Tazi clasped his shoulders with her paw. “Here’s the plan, Kal. I spend all night discombobulating you here, on a Land Dragon’s back. Tomorrow, wearing incredibly silly smiles, we return the green dragonets to their home. Then we fly back down the Island-bridge and find out how Riika’s doing. Your head says she’s fine, but your heart weeps clots of blood.”
Kal gaped like a slack-mouthed Yorbik drudge.
“Aye. Either I’m getting to know you better, or I’m starting to read your mind.”
He folded his arms sullenly. “Right.”
“I know, I’m so thrilled! It’s like sucking on a sewer.”
Chapter 37: Into the Gap
Having returned the green dragonets to their home warren in a day-long flight and having shamelessly metagrobolised the local fauna in an unspecified number of locations en route, when Tazithiel was not chomping said local fauna, Rider and Dragoness soared away two points east of southeast, aiming to intersect the Island-bridge midway between the Rim-Wall and the Western Isles. Kal had to work hard not to imagine a pair of whipped curs slinking home, tails tucked firmly between their legs.

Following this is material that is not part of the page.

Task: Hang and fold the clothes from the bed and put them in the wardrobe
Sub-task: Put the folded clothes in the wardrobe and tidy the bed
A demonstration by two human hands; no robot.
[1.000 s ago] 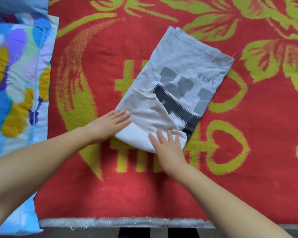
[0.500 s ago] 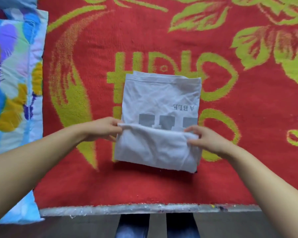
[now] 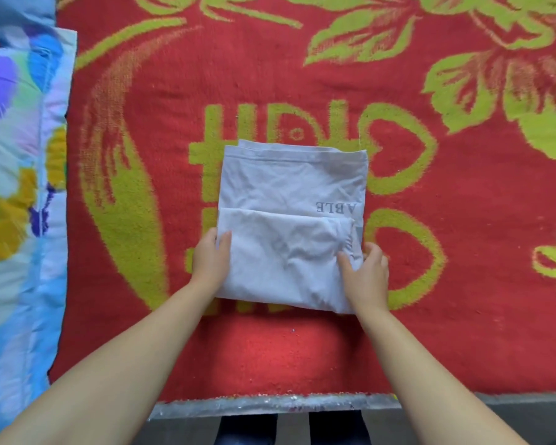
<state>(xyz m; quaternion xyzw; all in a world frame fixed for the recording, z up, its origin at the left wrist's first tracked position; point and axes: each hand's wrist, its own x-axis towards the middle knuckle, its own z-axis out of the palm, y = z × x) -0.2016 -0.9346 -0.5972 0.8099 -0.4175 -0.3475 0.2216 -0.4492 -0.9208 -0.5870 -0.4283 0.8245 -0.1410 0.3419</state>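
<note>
A light grey t-shirt [image 3: 289, 191] lies folded into a rectangle on the red bed cover, with reversed letters "ABLE" showing on it. Its near half is doubled over the far half. My left hand [image 3: 210, 260] grips the left edge of the doubled part, thumb on top. On the right edge my right hand [image 3: 365, 268] holds the fabric, with the thumb on top and the fingers curled round the side.
The red bed cover [image 3: 463, 252] with yellow-green flowers and letters fills most of the view. A blue, purple and yellow patterned quilt [image 3: 16, 187] lies along the left. The bed's near edge [image 3: 270, 403] runs below my arms, and my legs show under it.
The shirt was lying askew with the dark print showing; I turned it square and folded its near part up and over. Both hands went from the near end to the two side edges.
</note>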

Appropriately, the weather was dismal. A storm swept in from the northwest and tossed heaps of sleet–derisively, it seemed–atop the most isolated pair of heads in the Island-World, before meandering on over the horizon. The winds jostled Tazithiel along at a fine pace. The faster to meet a never-ending chorus of mockery, Kal muttered. Perfect.

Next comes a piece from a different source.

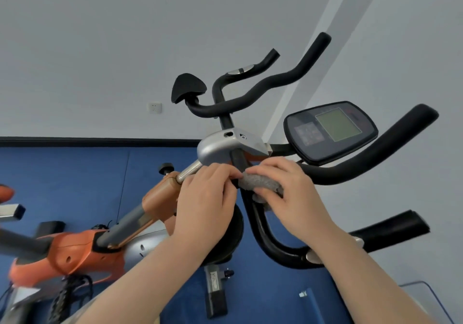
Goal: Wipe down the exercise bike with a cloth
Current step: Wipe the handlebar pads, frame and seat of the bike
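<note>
From my head camera, the exercise bike [160,206] fills the middle of the view, its orange and silver frame running off to my left and its black handlebars [275,83] and display console [330,131] rising ahead and to my right. I judge the bike heavy and rigid, nothing I need to steady; its painted and metal parts look smooth, the foam-like bar covers look grippier. The console strikes me as the one delicate part, better wiped lightly.

The cloth [263,182] is a small grey wad, soft and light, bunched against the black handlebar stem [239,162] just below the silver clamp housing [220,148]. I judge it will fold round the tube easily, so the best hold is to wrap it about the stem and pinch it from both sides.

My right hand [288,193] lies over the cloth with its fingers [269,167] curled down onto it, gripping the wad against the stem. My left hand [208,196] comes in from the other side, its fingers [225,172] bent and meeting the near end of the cloth at the stem; it seems to pinch that end, though how much of the fabric it has I cannot tell. The two hands nearly touch at the fingertips
</note>
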A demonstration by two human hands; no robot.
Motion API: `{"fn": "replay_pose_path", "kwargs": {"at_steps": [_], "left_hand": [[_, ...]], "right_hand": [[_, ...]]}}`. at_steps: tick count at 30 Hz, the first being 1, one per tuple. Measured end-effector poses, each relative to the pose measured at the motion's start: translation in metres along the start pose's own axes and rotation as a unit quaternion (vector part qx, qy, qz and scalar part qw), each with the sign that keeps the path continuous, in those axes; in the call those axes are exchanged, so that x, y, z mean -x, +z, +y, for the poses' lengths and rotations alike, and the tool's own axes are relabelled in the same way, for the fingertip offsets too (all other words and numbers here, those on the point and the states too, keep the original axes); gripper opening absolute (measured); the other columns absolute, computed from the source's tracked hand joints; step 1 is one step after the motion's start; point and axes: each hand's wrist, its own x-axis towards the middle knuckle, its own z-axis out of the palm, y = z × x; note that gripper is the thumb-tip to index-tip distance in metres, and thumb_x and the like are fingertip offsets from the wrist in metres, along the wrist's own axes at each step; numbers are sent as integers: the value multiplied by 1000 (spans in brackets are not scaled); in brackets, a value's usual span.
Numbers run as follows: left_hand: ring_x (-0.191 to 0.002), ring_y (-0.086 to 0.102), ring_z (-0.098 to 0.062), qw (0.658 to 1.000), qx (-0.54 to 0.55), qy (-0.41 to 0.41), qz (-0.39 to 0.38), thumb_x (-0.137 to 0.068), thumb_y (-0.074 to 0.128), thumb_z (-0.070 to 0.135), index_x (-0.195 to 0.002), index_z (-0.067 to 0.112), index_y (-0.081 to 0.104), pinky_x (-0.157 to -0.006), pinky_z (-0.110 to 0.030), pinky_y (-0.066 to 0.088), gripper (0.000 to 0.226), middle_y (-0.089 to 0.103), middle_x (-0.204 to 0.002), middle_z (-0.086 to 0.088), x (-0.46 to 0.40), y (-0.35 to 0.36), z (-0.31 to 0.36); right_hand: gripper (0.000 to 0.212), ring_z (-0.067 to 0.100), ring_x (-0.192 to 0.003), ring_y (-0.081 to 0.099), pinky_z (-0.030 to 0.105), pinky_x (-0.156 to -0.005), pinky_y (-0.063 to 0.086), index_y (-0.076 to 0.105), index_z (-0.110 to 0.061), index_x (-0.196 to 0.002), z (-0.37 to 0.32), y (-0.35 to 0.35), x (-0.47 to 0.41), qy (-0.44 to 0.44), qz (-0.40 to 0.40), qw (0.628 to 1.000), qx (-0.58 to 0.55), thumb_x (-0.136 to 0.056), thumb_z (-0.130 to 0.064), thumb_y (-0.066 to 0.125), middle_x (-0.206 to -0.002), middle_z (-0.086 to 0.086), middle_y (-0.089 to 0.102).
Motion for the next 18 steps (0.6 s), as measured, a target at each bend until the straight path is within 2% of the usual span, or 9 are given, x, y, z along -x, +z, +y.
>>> {"fn": "replay_pose_path", "kwargs": {"at_steps": [1,3,6,8,11,14,18], "left_hand": [[-87,57,-8,1000,-12,-2,-3,-91,49,13,-97,26,64,-80,-30,40,22,62,-90,16,0,1,2],[-88,57,-11,999,-35,-9,-5,-88,54,7,-97,25,65,-81,-27,32,23,64,-91,14,1,2,2],[-85,51,-7,999,-31,-3,-1,-86,53,6,-93,26,66,-77,-25,28,24,61,-88,18,2,3,-1],[-82,46,-2,1000,-27,2,7,-85,50,9,-90,27,66,-76,-25,28,25,56,-85,22,2,3,0],[-79,39,2,1000,-25,3,13,-85,50,9,-88,28,66,-75,-27,30,25,57,-84,22,1,5,-1],[-79,41,-1,1000,-28,6,8,-84,47,11,-86,28,66,-75,-28,31,26,60,-84,20,2,4,-1],[-81,51,-8,999,-32,14,9,-83,48,9,-86,27,68,-75,-27,30,27,62,-85,18,3,3,-1]], "right_hand": [[35,8,-109,48,15,-93,38,68,-24,-117,1,-2,4,7,-11,1000,-4,-85,-10,70,-110,-15,54],[32,5,-106,49,21,-90,42,67,-27,-118,1,-4,17,25,-56,998,5,-88,-16,67,-110,-17,51],[27,0,-102,50,21,-85,43,64,-39,-113,4,-17,43,15,-146,989,33,-89,-26,64,-107,-26,46],[26,-1,-102,49,20,-85,42,64,-42,-110,4,-24,50,8,-179,983,37,-88,-28,64,-107,-28,46],[26,1,-101,52,25,-88,43,68,-34,-113,-2,-12,31,51,-107,993,4,-90,-22,65,-108,-21,52],[28,8,-105,50,28,-88,43,66,-31,-119,-9,4,20,61,-59,995,46,-93,-21,61,-114,-17,52],[25,1,-105,49,25,-86,45,62,-42,-116,-4,-12,51,44,-149,988,8,-91,-41,56,-113,-27,46]]}}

After two days on the wing, Kal and Tazithiel approached the Island-Bridge in the hour after midnight, landed rapidly atop a league-long Land Dragon’s back, and made a camp of sorts beside a nostril which had to measure a quarter-mile from end to end. Kal leaned over the abyss, and breathed in that particular cinnamon-like scent of magic. Aye, Dragon.
Bah.
A perfect suns-rise worked an artistic masterpiece over the eastern horizon.
Double-bah with oodles of supercilious dragonets ladled on top.
Kal, awake with the dawn, cast a disparaging glance at the Rim-Wall massif. Not so freaking large now, was it? His follow-up glance was so rapid, he pulled a neck muscle.